Source:lib/private/Security/Bruteforce/Throttler.php#57

MAX_DELAY = 25

Source:lib/private/Security/Bruteforce/Throttler.php#58

MAX_DELAY_MS = 25000

Source:lib/private/Security/Bruteforce/Throttler.php#59

MAX_ATTEMPTS = 10

Source:lib/private/Security/Bruteforce/Throttler.php#60

Properties

Methods

public OC\Security\Bruteforce\Throttler::__construct($db, $timeFactory, $logger, $config)

Source:

lib/private/Security/Bruteforce/Throttler.php#77

Parameters:

• $db (OCP\IDBConnection)
• $timeFactory (OCP\AppFramework\Utility\ITimeFactory)
• $logger (OCP\ILogger)
• $config (OCP\IConfig)

public OC\Security\Bruteforce\Throttler::registerAttempt($action, $ip, $metadata=[])

Register a failed attempt to bruteforce a security control

Source:

lib/private/Security/Bruteforce/Throttler.php#119

Parameters:

• $action (string)
• $ip (string)
• $metadata (array) Optional metadata logged to the database

public OC\Security\Bruteforce\Throttler::getAttempts($ip, $action="", $maxAgeHours=12)

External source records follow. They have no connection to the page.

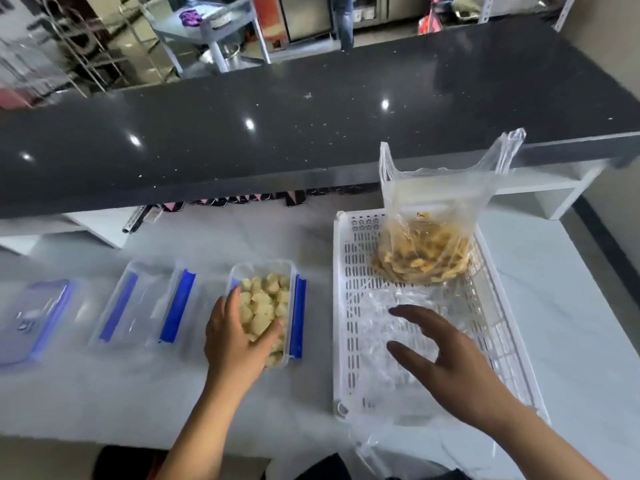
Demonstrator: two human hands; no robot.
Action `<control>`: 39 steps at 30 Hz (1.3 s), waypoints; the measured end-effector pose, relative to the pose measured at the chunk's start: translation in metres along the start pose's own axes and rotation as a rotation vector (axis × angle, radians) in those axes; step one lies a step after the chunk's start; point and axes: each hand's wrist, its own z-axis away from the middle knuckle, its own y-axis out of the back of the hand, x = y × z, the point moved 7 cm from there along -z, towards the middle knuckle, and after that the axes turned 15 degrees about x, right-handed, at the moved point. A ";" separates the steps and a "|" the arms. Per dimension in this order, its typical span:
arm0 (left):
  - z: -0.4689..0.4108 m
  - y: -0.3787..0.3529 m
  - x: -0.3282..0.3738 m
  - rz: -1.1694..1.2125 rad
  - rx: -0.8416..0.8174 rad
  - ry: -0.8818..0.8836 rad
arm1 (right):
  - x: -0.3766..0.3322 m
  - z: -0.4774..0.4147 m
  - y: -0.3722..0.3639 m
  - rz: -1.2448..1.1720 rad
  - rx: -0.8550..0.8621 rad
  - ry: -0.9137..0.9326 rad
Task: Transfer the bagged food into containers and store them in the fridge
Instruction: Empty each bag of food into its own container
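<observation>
A clear container with blue clips (273, 299) sits on the white table, filled with pale yellow food cubes. My left hand (235, 337) grips its near left side, thumb over the food. In the white slotted basket (346, 306) stands a plastic bag of yellow-brown food strips (424, 251), its handles up. An empty, crumpled clear bag (391, 344) lies flat in the basket's near part. My right hand (446, 355) hovers over that empty bag with fingers spread, holding nothing.
An empty clear container with blue clips (145, 303) stands left of the filled one. A blue-rimmed lid (33, 320) lies at the far left. A raised black counter (311, 133) runs along the back, with a low white shelf (550, 192) under its right end.
</observation>
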 end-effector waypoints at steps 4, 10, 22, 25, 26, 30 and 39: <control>-0.006 0.021 -0.055 0.395 -0.036 0.401 | -0.034 -0.003 -0.051 -0.235 -0.212 -0.136; -0.028 0.016 -0.091 0.453 -0.201 0.549 | -0.070 -0.032 -0.131 -0.402 -0.340 -0.439; -0.061 0.014 -0.086 0.555 -0.367 0.539 | -0.057 -0.050 -0.193 -0.409 -0.137 -0.836; -0.066 0.020 -0.080 0.543 -0.422 0.466 | -0.057 -0.039 -0.193 -0.385 -0.108 -0.877; -0.064 0.025 -0.080 0.530 -0.448 0.442 | -0.056 -0.029 -0.192 -0.377 -0.108 -0.891; -0.052 0.036 -0.090 0.567 -0.557 0.425 | -0.051 -0.007 -0.194 -0.423 -0.107 -0.926; -0.070 0.041 -0.104 0.592 -0.538 0.491 | -0.057 -0.011 -0.217 -0.381 0.069 -0.912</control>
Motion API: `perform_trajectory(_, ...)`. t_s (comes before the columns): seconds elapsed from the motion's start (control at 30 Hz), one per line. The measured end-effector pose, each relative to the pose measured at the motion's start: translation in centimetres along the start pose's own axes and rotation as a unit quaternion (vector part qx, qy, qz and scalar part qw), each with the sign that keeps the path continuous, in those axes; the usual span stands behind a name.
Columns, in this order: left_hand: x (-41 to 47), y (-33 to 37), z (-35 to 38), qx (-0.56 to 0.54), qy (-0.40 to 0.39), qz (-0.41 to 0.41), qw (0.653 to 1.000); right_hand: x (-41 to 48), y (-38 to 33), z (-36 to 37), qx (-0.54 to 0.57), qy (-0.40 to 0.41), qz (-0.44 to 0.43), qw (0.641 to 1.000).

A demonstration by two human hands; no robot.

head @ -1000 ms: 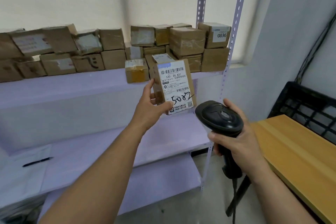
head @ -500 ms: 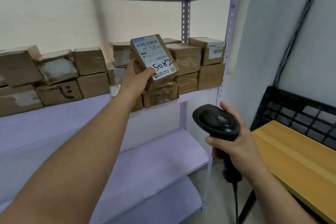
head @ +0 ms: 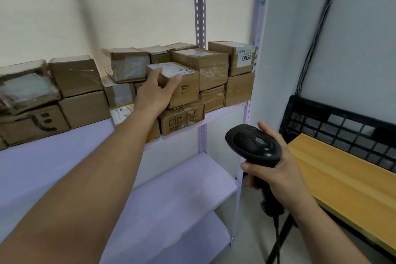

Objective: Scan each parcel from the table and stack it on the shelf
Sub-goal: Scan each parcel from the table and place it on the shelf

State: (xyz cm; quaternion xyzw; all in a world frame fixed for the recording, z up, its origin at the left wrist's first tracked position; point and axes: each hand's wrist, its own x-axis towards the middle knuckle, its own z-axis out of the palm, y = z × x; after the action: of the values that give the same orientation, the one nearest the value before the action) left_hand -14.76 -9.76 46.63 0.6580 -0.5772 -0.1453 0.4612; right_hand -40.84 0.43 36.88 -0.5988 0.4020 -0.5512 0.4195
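A brown cardboard parcel (head: 186, 87) with a white label on top sits on another box (head: 182, 118) in the stack on the lilac shelf (head: 53, 163). My left hand (head: 156, 90) grips its near left corner, thumb on the right and fingers over the top edge. Lower right, my right hand (head: 276, 172) holds a black barcode scanner (head: 252, 144) by its handle, its head pointing up and left. Its cable hangs down toward the floor.
Several taped brown boxes fill the shelf in two layers, one at the right marked 0836 (head: 240, 59). Shelf uprights (head: 200, 21) stand behind and right of the stack. A wooden table (head: 342, 180) and a black crate (head: 342, 126) are at the right. Lower shelves (head: 175, 190) lie below.
My left hand has carried the parcel from in front of the shelf up onto the stack, turning its label upward. The scanner hand has stayed roughly in place.
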Motion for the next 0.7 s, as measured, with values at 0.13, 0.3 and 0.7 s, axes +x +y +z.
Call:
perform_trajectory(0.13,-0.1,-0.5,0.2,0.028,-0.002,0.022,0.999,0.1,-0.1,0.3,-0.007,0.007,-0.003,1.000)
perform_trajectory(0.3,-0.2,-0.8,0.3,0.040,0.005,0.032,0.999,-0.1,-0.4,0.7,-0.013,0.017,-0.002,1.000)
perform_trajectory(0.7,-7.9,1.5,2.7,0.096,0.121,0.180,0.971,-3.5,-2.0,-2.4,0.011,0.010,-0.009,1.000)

Get the throttling delay (in milliseconds)

Source:

lib/private/Security/Bruteforce/Throttler.php#228

Parameters:

• $ip (string)
• $action (string) optionally filter by action
• $maxAgeHours (float)

Returns:

int

public OC\Security\Bruteforce\Throttler::getDelay($ip, $action="")

Get the throttling delay (in milliseconds)

Source:

lib/private/Security/Bruteforce/Throttler.php#269

Parameters:

• $ip (string)
• $action (string) optionally filter by action

Returns:

int

public OC\Security\Bruteforce\Throttler::resetDelay($ip, $action, $metadata)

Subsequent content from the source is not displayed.